** REQUIRED ACTION **
Output the entire listing without altering anything.

** DATA BLOCK **
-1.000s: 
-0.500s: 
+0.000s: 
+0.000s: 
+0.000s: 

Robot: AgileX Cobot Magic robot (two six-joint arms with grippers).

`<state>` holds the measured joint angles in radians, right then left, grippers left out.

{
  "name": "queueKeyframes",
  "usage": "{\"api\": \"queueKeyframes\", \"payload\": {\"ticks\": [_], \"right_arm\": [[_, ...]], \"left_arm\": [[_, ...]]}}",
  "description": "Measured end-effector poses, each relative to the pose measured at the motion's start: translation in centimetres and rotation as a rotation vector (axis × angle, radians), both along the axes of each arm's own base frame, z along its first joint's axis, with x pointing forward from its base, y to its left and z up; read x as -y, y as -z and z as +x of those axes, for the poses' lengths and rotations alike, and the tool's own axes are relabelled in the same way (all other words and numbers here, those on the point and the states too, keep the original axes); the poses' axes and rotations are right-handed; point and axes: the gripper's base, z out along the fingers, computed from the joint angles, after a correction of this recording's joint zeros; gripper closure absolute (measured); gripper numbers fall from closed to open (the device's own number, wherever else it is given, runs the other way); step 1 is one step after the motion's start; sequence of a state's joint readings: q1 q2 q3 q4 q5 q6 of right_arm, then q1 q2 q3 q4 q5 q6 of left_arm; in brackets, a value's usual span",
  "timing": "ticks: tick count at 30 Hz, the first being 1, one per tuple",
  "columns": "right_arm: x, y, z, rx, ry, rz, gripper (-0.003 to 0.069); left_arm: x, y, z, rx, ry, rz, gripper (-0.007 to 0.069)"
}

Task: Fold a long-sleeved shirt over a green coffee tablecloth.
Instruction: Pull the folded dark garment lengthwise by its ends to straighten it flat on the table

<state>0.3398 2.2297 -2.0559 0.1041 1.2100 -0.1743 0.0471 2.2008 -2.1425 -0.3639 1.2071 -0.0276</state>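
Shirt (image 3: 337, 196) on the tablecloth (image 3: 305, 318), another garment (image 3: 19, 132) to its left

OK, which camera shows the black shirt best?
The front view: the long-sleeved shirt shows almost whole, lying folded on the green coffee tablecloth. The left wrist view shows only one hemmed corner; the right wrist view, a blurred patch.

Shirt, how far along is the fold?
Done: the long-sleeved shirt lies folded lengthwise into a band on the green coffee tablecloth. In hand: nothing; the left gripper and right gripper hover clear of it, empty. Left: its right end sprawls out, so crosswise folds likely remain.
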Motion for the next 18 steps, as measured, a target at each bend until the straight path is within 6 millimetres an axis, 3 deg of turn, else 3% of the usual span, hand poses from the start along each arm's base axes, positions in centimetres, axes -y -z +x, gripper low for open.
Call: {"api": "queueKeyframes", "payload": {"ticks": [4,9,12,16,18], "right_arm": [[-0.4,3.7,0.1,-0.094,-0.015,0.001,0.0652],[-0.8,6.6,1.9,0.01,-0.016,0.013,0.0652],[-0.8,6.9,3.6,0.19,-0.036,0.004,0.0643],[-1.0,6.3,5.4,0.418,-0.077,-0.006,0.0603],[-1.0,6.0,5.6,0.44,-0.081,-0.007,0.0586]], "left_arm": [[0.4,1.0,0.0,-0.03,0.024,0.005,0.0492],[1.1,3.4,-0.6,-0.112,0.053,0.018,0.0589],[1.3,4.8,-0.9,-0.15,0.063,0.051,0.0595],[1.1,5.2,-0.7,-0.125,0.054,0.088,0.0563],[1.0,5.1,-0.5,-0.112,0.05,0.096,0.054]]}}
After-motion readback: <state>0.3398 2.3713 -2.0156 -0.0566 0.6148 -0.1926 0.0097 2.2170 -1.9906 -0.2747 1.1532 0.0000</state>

** SOLUTION TO THE PROBLEM **
-1.000s: 
-0.500s: 
+0.000s: 
+0.000s: 
+0.000s: 

Robot: AgileX Cobot Magic robot (two six-joint arms with grippers).

`<state>` holds the measured joint angles in radians, right then left, grippers left out.

{
  "name": "queueKeyframes",
  "usage": "{\"api\": \"queueKeyframes\", \"payload\": {\"ticks\": [_], \"right_arm\": [[_, ...]], \"left_arm\": [[_, ...]]}}",
  "description": "Measured end-effector poses, each relative to the pose measured at the motion's start: translation in centimetres and rotation as a rotation vector (axis × angle, radians), both along the axes of each arm's own base frame, z along its first joint's axis, with x pointing forward from its base, y to its left and z up; read x as -y, y as -z and z as +x of those axes, for the poses' lengths and rotations alike, and the tool's own axes are relabelled in the same way (all other words and numbers here, those on the point and the states too, keep the original axes); the poses' axes and rotations are right-handed; point and axes: the gripper's base, z out along the fingers, computed from the joint angles, after a correction of this recording's joint zeros; gripper closure absolute (measured); gripper numbers fall from closed to open (the device's own number, wherever else it is given, runs the other way); step 1 is one step after the motion's start; sequence of a state's joint readings: q1 q2 q3 q4 q5 q6 of right_arm, then q1 q2 q3 q4 q5 q6 of left_arm; in brackets, a value's usual span",
  "timing": "ticks: tick count at 30 Hz, the first being 1, one per tuple",
  "columns": "right_arm: x, y, z, rx, ry, rz, gripper (-0.003 to 0.069); left_arm: x, y, z, rx, ry, rz, gripper (-0.007 to 0.069)"
}

Task: Fold a long-sleeved shirt over a green coffee tablecloth.
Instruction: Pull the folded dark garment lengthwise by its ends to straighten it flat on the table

<state>0.3398 2.2297 -2.0559 0.1041 1.2100 -0.1743 0.0471 2.2008 -2.1425 -0.3639 1.2071 -0.0276</state>
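Shirt (image 3: 337, 196) on the tablecloth (image 3: 305, 318), another garment (image 3: 19, 132) to its left

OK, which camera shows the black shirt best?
The front view: the long-sleeved shirt shows almost whole, lying folded on the green coffee tablecloth. The left wrist view shows only one hemmed corner; the right wrist view, a blurred patch.

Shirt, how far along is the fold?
Done: the long-sleeved shirt lies folded lengthwise into a band on the green coffee tablecloth. In hand: nothing; the left gripper and right gripper hover clear of it, empty. Left: its right end sprawls out, so crosswise folds likely remain.
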Motion for the next 18 steps, as measured, a target at each bend until the straight path is within 6 millimetres an axis, 3 deg of turn, else 3% of the usual span, hand poses from the start along each arm's base axes, positions in centimetres, axes -y -z +x, gripper low for open.
Call: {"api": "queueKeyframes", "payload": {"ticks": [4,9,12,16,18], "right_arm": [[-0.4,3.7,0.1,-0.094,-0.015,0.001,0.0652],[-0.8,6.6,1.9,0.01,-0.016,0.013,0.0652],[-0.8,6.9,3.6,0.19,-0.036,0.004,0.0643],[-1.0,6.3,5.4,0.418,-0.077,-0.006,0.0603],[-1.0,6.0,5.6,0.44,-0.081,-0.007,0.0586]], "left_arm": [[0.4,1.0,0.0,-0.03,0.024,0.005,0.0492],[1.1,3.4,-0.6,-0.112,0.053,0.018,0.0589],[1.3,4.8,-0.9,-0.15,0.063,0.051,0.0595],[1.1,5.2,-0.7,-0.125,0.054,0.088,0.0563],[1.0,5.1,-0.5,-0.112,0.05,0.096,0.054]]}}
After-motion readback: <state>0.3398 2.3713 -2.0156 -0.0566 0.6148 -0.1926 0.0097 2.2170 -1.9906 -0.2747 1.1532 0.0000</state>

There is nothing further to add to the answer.